Engines that use SQL can vary drastically in how they handle strings, floating points, etc., where identical SQL queries on identical data absolutely can return different results, which is why I mentioned the engine underneath - LLM's being nondeterministic in addition to declarative is kind of tangential to the point I was trying to make.

It is the same in terraform - yes, the HCL spec defines things very precisely, but you're kind of at the mercy of how the provider and provider API decide how to handle what you wrote, which can be very messy and inconsistent even when nothing changed on your side at all. LLM/agent usage feels a lot like that to me, in the sense it's declarative and can be a bit lossy. As a result there are things I could technically do in terraform but would never, because I need imperativeness.

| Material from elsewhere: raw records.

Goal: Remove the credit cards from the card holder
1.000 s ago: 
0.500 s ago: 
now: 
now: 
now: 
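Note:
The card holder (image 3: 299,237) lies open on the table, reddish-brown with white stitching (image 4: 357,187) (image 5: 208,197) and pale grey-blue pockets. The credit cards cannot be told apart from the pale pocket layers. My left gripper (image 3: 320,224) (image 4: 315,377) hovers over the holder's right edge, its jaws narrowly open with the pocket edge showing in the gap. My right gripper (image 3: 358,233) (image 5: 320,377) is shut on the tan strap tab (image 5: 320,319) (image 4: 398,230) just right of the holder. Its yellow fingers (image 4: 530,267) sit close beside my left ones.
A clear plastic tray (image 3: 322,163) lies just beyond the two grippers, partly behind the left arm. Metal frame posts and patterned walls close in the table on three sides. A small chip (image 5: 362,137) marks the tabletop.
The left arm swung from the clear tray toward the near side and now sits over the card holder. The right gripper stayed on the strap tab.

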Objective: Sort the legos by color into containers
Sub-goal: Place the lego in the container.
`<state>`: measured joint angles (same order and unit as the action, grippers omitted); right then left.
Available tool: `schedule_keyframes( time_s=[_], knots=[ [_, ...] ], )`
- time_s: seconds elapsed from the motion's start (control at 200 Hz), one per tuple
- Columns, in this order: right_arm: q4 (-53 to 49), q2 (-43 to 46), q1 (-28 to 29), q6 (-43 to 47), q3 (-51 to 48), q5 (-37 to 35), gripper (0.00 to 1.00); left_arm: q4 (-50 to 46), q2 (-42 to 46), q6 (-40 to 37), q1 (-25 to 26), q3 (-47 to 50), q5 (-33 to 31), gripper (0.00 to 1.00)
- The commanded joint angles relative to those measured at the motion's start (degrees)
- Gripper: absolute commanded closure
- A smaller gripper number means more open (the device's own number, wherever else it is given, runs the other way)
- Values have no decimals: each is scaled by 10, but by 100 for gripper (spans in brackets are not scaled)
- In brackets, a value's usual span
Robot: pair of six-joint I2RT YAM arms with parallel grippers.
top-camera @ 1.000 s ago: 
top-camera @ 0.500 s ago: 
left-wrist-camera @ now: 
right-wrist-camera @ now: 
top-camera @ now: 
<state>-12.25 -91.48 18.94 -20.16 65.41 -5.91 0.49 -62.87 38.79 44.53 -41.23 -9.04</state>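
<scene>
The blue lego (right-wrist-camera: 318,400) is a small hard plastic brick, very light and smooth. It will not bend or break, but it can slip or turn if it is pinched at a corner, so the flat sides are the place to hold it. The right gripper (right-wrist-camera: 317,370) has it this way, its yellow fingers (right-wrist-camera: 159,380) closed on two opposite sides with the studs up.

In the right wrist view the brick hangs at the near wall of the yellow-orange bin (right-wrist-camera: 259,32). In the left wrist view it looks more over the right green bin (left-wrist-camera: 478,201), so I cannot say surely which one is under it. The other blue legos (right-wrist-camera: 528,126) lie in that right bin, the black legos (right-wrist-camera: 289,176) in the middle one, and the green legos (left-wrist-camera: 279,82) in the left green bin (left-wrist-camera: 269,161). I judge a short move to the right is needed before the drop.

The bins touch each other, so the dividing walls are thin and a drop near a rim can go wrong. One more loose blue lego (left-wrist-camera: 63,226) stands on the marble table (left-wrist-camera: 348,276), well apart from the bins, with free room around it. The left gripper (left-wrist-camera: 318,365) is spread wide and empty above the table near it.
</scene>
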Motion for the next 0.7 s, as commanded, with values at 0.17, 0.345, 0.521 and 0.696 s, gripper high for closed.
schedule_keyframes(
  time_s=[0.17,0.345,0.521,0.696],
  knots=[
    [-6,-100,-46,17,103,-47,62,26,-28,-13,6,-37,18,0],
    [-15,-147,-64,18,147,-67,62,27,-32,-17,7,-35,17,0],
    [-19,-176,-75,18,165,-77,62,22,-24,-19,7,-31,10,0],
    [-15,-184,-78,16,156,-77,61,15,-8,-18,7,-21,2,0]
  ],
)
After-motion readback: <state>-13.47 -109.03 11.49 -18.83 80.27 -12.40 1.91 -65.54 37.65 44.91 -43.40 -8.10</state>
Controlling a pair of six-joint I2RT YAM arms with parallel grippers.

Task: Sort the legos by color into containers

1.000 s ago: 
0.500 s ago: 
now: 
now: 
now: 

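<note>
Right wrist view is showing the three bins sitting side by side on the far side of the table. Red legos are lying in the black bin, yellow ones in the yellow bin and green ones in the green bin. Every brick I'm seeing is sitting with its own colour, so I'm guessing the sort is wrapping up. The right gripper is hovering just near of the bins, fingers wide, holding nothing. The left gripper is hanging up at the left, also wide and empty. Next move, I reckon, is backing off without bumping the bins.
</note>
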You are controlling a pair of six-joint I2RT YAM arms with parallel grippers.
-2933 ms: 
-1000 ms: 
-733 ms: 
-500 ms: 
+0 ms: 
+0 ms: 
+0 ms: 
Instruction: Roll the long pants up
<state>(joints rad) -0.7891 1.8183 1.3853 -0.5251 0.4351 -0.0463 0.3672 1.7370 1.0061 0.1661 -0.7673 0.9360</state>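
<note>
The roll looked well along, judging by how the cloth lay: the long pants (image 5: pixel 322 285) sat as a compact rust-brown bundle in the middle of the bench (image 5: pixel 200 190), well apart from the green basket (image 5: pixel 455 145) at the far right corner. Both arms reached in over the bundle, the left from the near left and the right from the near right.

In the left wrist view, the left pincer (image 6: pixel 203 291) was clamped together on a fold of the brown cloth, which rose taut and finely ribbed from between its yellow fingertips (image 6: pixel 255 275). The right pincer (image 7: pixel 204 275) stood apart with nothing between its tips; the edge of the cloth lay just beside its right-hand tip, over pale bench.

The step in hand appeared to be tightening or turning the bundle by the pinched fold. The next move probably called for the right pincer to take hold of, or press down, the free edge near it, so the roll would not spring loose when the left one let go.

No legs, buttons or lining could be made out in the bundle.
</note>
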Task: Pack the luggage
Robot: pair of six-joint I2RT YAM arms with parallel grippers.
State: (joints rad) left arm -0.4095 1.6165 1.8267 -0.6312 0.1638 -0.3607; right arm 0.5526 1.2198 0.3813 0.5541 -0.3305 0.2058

My main point being, I think people are trying to ram agents into a ton of cases where they might not necessarily need or even want to be used, and stuff like this gets written. Maybe not, but I see it day to day - for instance, I have a really hard time convincing coworkers that are complaining about the reliability of MCP responses with their agents, that they could simply take an API key, have the agent write a script that uses it, and strictly bound/define the type of response format they want, rather than let the agent or server just guess - for some reason there is some inclination to "let the agent decide how to do everything."

I think that's probably what this article is getting at, but, I am saying that trying to create these elaborate control flows with validation checks everywhere to reign in an unruly application making dumb decisions, why not just use it to write deterministic automation instead of using agent as the automation?